> **Exercise instructions**
Reproduce verbatim the lines of the material below, starting at the line with "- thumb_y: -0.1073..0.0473" and ending at the line with "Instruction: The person", both inclusive; skip the rest.

** Opening Source material block **

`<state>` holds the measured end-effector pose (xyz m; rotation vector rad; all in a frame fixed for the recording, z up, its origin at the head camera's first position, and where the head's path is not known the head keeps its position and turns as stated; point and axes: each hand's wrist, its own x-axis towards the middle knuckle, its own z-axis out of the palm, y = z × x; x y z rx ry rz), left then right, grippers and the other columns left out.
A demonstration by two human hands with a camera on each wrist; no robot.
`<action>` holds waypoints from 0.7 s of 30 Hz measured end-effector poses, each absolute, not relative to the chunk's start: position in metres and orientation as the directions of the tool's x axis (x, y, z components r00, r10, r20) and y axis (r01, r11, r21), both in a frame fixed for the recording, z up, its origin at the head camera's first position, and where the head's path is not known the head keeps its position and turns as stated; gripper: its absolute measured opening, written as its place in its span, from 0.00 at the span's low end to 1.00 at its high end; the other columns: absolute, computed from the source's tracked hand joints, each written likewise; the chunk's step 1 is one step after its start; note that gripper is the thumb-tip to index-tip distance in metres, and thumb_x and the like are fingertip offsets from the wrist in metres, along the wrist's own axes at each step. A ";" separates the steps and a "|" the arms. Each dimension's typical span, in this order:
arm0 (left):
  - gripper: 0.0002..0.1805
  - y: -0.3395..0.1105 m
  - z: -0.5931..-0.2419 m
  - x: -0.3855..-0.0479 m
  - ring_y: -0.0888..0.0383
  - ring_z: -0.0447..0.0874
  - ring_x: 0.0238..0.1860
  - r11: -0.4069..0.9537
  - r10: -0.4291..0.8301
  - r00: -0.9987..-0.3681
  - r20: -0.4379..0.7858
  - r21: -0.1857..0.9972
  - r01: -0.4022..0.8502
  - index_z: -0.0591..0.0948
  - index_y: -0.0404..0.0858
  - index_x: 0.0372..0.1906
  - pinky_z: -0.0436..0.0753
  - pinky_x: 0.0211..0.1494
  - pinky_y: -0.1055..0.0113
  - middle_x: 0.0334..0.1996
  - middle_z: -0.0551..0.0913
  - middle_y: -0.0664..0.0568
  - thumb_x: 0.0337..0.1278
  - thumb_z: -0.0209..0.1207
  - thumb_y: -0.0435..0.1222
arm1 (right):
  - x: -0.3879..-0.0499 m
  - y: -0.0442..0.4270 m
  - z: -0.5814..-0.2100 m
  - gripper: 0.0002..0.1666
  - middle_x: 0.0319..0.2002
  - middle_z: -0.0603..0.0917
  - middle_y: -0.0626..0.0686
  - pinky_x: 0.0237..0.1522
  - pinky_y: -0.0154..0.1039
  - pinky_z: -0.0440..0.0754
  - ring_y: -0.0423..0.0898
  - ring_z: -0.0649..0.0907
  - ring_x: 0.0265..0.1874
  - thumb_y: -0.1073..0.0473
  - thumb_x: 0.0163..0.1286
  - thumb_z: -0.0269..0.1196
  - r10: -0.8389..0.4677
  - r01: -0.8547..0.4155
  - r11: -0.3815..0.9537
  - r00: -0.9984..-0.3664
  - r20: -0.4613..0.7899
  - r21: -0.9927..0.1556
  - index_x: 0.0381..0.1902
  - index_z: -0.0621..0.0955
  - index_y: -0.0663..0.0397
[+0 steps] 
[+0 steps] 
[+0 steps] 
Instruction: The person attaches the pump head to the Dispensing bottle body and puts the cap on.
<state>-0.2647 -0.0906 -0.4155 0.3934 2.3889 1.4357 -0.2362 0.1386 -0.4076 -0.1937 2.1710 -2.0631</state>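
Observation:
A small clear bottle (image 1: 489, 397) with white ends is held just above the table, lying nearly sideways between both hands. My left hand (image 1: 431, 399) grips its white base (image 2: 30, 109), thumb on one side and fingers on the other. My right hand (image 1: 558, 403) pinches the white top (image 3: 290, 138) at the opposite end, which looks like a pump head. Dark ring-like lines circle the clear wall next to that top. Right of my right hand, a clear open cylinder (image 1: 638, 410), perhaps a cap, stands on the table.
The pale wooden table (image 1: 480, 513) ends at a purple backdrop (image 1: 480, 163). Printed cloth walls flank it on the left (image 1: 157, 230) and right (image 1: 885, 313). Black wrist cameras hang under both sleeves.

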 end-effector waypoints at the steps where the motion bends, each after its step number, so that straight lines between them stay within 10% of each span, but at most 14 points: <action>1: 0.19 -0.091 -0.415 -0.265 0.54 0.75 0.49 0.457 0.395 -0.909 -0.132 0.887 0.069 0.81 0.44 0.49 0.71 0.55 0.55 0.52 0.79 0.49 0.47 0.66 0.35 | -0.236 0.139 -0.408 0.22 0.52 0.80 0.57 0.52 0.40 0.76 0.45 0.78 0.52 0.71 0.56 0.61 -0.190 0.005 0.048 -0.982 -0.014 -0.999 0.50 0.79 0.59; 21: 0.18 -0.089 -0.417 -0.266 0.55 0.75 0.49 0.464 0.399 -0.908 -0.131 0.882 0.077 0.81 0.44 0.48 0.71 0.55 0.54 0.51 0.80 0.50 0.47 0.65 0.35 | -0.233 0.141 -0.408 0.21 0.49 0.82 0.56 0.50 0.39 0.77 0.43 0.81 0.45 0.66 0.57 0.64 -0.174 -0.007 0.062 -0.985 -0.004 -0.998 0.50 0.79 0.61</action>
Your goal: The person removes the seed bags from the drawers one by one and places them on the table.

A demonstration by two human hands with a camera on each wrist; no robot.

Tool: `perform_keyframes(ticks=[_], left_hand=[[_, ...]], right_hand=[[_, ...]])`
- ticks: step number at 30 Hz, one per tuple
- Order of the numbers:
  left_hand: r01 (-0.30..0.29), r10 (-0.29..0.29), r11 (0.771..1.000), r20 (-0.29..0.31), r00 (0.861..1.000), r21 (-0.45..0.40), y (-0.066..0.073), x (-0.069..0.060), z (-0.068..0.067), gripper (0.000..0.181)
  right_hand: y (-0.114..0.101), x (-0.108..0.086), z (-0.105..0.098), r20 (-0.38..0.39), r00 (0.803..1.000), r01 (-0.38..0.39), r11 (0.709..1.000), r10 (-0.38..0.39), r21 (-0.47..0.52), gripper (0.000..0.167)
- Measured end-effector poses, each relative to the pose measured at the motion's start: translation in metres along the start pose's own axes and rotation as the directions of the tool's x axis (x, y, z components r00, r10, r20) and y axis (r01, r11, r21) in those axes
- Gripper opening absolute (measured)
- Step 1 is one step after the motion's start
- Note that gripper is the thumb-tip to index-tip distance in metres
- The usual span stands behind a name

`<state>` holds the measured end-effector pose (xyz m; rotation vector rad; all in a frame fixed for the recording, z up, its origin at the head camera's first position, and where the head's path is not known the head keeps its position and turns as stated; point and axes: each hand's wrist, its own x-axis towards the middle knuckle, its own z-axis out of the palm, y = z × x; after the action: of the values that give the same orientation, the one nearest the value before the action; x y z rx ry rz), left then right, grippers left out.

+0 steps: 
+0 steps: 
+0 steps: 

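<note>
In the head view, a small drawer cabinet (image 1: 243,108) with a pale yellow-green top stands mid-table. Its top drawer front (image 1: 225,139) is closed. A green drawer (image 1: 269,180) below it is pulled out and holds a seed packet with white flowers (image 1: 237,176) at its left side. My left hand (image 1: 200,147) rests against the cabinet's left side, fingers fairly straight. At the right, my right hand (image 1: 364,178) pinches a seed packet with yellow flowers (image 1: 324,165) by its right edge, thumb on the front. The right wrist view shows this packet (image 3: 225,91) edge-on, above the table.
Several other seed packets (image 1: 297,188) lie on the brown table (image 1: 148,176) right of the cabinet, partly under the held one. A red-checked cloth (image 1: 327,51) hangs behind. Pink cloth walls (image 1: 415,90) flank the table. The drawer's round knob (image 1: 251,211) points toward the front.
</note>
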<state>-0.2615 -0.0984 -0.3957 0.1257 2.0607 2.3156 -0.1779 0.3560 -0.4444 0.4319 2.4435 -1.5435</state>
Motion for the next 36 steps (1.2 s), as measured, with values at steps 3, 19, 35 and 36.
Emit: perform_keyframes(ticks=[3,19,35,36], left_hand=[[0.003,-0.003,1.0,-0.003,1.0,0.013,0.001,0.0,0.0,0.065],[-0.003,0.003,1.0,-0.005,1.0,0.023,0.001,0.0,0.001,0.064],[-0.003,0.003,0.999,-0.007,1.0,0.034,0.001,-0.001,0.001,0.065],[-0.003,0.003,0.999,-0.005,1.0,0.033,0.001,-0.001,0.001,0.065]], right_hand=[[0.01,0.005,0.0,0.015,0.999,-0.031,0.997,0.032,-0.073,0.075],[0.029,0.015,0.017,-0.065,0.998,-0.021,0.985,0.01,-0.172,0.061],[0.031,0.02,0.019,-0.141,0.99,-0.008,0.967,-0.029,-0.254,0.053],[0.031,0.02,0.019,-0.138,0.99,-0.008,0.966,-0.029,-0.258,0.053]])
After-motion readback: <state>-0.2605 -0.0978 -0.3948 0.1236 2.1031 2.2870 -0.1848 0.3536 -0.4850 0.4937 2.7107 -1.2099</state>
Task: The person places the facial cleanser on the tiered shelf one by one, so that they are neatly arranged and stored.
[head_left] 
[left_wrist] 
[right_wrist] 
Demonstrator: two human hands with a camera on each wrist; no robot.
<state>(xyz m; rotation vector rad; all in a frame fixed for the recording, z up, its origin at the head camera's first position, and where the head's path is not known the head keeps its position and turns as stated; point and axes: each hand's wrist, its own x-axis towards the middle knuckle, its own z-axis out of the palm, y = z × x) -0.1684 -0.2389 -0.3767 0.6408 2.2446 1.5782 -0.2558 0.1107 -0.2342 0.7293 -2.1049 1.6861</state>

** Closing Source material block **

> **Output for this task**
  - thumb_y: -0.1073..0.0473
  - thumb_x: 0.0163..0.1286
  - thumb_z: -0.0269..0.1196
  - r10: -0.8389..0.4677
  - r01: -0.8547..0.4155
  - r11: -0.3815..0.9537
  - r00: -0.9984..-0.3664
  - r20: -0.4613..0.7899
  - r21: -0.9927..0.1556
  - index_x: 0.0381..0.1902
  - index_z: -0.0621..0.0955
  - index_y: -0.0663..0.0397
[+0 steps] 
[+0 steps] 
[+0 steps] 
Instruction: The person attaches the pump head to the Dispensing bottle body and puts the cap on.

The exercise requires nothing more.